### What to do
Please tally the lines in the material below that contain the word "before", and give the count only.

### Extracted records

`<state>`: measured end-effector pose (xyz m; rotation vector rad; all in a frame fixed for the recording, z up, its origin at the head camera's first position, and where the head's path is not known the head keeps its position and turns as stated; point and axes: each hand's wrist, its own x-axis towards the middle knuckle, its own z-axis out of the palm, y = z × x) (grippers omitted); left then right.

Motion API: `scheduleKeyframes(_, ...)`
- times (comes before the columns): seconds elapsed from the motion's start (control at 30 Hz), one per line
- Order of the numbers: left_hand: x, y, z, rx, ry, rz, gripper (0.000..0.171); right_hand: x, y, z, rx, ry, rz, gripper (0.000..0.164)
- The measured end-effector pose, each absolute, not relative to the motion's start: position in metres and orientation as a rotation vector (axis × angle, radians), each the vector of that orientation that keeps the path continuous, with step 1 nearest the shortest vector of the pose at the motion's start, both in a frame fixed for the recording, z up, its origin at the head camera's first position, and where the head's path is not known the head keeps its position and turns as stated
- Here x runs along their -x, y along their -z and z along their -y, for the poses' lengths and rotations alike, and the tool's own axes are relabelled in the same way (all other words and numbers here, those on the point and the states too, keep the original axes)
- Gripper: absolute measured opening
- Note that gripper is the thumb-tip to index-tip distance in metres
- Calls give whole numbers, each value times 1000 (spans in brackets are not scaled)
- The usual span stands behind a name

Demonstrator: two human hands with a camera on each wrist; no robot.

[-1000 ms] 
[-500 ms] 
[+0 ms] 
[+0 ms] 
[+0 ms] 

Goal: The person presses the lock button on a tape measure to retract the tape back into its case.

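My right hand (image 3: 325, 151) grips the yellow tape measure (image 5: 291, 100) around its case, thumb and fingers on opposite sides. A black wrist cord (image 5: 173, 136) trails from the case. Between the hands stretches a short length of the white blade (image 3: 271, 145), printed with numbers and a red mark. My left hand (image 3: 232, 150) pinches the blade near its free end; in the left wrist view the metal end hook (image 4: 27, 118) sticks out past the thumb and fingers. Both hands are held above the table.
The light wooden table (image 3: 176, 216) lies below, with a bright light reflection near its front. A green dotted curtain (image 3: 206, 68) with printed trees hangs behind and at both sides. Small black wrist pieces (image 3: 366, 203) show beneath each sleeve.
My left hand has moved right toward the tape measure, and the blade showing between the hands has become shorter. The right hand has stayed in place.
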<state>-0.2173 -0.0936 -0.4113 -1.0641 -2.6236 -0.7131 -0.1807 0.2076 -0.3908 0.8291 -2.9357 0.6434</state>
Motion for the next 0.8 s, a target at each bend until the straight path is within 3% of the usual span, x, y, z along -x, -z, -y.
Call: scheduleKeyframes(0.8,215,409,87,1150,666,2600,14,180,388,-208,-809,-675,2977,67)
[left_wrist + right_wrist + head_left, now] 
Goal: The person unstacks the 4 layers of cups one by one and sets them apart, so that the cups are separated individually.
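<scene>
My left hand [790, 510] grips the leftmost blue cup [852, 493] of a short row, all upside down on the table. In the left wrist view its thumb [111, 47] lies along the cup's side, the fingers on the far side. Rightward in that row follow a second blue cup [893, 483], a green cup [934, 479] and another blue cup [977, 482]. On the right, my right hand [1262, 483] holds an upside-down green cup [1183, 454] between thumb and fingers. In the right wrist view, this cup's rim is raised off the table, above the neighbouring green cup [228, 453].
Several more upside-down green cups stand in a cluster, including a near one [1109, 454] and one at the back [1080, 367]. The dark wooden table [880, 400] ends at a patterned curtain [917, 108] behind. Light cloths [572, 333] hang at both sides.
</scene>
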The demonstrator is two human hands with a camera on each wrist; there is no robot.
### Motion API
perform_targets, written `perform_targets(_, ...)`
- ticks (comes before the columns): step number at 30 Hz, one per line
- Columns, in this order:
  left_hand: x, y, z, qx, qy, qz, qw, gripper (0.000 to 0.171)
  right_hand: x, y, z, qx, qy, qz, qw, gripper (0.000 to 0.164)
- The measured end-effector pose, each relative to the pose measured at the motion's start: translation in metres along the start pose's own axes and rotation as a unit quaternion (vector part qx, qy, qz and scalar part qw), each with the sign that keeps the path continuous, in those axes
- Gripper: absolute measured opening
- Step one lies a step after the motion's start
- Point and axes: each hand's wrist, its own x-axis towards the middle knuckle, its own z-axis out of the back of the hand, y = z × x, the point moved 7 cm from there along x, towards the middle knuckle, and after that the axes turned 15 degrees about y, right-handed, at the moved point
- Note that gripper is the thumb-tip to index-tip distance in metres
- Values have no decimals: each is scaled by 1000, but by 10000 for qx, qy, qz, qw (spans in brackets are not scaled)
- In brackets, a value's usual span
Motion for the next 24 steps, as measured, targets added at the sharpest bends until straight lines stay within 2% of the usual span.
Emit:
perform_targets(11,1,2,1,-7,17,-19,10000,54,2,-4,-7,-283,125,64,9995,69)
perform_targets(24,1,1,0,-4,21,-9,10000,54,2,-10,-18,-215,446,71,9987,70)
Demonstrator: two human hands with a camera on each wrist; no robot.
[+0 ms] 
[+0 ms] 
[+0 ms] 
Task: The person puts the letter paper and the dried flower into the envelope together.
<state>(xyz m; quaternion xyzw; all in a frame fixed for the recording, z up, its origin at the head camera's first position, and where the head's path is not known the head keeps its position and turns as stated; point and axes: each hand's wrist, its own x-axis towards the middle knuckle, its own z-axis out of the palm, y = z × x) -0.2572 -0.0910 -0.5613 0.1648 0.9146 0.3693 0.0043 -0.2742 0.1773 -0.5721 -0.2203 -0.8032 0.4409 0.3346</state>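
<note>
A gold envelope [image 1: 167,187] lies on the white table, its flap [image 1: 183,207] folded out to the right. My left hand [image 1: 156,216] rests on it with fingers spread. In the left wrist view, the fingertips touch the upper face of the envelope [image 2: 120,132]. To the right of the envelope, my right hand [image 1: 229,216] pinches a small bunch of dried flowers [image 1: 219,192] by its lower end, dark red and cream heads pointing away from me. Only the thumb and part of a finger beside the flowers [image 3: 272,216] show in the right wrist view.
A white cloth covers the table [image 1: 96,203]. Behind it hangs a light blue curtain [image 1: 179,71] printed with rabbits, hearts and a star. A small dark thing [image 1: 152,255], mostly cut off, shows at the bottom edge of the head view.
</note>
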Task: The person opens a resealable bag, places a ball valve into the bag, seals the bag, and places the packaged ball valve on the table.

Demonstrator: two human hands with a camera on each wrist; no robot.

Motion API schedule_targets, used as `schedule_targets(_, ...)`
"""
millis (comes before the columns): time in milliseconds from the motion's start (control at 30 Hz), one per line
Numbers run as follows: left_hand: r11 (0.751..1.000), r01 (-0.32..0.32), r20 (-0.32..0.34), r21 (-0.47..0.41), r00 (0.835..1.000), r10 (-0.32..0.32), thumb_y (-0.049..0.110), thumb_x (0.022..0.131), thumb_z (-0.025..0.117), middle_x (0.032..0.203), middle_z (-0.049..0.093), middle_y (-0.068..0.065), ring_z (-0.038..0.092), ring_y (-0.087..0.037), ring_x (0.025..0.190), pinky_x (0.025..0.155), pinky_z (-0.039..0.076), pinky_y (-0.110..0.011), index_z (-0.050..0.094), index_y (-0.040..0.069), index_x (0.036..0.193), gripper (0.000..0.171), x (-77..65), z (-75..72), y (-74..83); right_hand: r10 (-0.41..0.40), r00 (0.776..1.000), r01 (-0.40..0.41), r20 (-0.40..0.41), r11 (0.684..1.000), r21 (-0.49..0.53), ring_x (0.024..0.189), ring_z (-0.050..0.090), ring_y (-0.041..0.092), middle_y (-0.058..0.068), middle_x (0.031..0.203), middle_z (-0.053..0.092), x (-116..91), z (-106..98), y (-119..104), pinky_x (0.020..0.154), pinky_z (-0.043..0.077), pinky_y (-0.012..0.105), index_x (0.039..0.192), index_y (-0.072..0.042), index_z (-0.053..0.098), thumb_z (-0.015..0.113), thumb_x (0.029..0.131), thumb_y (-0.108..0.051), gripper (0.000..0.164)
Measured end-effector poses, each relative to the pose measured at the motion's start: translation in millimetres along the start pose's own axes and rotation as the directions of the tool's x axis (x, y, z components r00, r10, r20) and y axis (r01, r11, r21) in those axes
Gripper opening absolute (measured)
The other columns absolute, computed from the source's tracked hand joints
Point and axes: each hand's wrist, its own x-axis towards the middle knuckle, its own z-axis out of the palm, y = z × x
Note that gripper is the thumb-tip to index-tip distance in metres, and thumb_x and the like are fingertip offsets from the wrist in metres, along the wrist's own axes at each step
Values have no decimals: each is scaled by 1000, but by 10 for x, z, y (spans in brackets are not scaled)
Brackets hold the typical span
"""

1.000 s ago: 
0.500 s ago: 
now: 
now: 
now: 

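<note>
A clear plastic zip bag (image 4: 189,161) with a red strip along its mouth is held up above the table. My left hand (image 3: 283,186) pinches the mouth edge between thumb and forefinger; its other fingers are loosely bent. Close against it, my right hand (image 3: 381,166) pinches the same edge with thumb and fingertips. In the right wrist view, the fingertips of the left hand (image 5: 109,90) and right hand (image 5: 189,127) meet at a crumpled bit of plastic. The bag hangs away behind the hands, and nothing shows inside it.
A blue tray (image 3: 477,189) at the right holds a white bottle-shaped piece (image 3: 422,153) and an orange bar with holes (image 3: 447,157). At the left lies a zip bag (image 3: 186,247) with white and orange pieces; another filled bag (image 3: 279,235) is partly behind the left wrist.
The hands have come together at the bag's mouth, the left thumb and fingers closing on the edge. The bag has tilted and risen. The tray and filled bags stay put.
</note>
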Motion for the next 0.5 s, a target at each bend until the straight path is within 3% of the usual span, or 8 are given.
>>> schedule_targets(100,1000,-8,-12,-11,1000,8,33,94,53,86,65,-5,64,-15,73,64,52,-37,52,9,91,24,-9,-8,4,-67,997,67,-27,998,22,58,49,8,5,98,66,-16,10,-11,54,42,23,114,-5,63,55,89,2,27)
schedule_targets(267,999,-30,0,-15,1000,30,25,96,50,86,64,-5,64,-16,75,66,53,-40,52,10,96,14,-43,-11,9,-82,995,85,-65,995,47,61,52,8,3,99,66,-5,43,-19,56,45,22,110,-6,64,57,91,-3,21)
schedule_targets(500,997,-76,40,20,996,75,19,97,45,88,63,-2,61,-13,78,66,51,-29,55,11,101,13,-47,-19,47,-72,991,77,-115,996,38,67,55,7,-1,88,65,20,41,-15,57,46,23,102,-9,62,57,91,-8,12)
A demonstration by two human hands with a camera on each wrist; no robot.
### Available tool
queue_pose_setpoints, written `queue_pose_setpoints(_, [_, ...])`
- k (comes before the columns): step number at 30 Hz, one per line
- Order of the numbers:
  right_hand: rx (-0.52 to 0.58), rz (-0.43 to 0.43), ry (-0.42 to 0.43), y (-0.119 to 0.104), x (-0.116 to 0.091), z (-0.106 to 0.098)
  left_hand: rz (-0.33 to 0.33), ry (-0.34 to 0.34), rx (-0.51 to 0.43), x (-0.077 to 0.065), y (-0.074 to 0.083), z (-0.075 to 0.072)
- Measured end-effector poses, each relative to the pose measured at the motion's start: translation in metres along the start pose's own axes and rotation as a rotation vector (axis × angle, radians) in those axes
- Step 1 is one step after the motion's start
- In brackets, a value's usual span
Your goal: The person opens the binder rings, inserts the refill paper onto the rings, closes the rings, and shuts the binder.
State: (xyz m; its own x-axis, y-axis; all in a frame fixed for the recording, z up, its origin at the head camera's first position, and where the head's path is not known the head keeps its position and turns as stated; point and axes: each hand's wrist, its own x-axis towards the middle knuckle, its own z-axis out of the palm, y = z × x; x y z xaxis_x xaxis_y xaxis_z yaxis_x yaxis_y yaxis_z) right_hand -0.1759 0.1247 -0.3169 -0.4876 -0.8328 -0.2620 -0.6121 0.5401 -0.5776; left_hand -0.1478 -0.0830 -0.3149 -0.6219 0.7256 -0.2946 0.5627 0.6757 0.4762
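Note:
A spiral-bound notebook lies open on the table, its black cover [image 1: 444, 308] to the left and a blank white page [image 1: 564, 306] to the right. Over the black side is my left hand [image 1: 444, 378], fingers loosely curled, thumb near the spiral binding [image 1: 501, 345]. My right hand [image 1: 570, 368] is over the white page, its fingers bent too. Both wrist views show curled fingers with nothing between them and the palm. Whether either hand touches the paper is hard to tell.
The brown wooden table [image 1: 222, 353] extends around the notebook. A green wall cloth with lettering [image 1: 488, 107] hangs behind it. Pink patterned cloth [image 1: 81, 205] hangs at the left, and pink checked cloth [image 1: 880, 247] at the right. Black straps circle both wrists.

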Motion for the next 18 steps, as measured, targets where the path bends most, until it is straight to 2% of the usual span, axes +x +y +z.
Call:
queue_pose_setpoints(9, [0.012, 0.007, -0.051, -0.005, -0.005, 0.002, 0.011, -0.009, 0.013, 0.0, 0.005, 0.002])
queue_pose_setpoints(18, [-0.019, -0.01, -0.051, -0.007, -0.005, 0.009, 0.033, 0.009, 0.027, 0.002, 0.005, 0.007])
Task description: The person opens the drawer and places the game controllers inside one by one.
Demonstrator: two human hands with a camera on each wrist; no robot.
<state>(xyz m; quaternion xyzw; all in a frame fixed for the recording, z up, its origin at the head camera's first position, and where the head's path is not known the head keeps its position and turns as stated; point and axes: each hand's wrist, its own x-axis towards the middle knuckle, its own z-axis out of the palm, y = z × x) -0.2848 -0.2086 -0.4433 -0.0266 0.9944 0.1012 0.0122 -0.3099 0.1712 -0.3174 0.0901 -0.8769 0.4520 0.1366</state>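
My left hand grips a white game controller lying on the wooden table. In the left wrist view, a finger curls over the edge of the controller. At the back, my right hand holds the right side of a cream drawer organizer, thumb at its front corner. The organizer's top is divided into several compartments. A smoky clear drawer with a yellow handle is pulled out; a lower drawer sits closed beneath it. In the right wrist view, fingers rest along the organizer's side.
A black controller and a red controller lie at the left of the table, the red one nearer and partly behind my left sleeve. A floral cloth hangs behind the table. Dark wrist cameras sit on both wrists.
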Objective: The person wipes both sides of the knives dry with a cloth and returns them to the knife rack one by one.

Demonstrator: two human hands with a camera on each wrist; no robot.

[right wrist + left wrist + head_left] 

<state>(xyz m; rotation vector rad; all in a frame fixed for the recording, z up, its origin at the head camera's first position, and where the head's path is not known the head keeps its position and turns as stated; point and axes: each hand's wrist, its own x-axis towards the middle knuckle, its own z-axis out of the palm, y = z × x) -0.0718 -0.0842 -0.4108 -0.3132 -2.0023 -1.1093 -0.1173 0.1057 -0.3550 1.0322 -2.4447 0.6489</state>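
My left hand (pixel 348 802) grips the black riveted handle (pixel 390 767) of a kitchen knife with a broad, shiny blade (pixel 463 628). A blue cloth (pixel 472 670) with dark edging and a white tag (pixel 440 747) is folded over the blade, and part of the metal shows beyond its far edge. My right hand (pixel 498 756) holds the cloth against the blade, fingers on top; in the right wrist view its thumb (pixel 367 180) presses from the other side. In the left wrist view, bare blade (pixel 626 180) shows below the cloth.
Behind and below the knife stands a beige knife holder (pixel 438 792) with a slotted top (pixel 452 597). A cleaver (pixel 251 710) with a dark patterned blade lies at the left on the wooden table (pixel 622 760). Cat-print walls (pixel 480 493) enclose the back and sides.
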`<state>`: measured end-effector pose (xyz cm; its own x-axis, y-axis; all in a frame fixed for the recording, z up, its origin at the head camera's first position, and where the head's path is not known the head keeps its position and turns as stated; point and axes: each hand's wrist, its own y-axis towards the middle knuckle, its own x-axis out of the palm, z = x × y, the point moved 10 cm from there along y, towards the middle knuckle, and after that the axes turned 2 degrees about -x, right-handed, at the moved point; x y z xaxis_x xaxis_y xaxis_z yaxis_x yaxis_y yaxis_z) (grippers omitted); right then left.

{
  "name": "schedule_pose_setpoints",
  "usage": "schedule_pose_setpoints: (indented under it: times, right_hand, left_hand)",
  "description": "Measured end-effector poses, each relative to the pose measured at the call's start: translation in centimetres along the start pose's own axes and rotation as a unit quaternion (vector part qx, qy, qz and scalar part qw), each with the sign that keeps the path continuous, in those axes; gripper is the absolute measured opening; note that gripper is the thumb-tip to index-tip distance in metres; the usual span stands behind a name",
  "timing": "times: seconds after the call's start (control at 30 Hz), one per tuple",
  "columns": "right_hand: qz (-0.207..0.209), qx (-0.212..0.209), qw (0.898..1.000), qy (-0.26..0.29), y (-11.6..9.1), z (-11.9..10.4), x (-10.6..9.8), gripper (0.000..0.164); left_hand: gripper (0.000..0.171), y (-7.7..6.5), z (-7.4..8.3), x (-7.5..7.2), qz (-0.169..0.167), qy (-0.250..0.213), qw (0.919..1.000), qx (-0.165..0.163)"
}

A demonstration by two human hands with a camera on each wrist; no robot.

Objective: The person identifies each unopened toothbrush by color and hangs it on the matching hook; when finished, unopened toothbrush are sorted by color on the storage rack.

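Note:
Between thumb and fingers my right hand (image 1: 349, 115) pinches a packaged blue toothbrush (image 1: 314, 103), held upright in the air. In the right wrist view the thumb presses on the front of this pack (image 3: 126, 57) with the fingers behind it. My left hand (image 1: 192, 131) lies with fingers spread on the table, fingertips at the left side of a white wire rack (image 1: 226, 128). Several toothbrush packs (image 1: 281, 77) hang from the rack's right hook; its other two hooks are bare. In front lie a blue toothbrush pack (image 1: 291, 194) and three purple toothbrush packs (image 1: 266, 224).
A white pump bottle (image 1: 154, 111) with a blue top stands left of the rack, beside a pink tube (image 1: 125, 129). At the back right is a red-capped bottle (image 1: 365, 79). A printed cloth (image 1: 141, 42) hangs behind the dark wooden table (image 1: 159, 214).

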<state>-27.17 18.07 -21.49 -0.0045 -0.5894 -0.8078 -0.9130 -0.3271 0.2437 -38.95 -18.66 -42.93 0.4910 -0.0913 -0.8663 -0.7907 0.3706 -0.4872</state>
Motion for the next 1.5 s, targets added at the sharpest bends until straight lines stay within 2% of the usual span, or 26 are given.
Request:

### Exercise response
4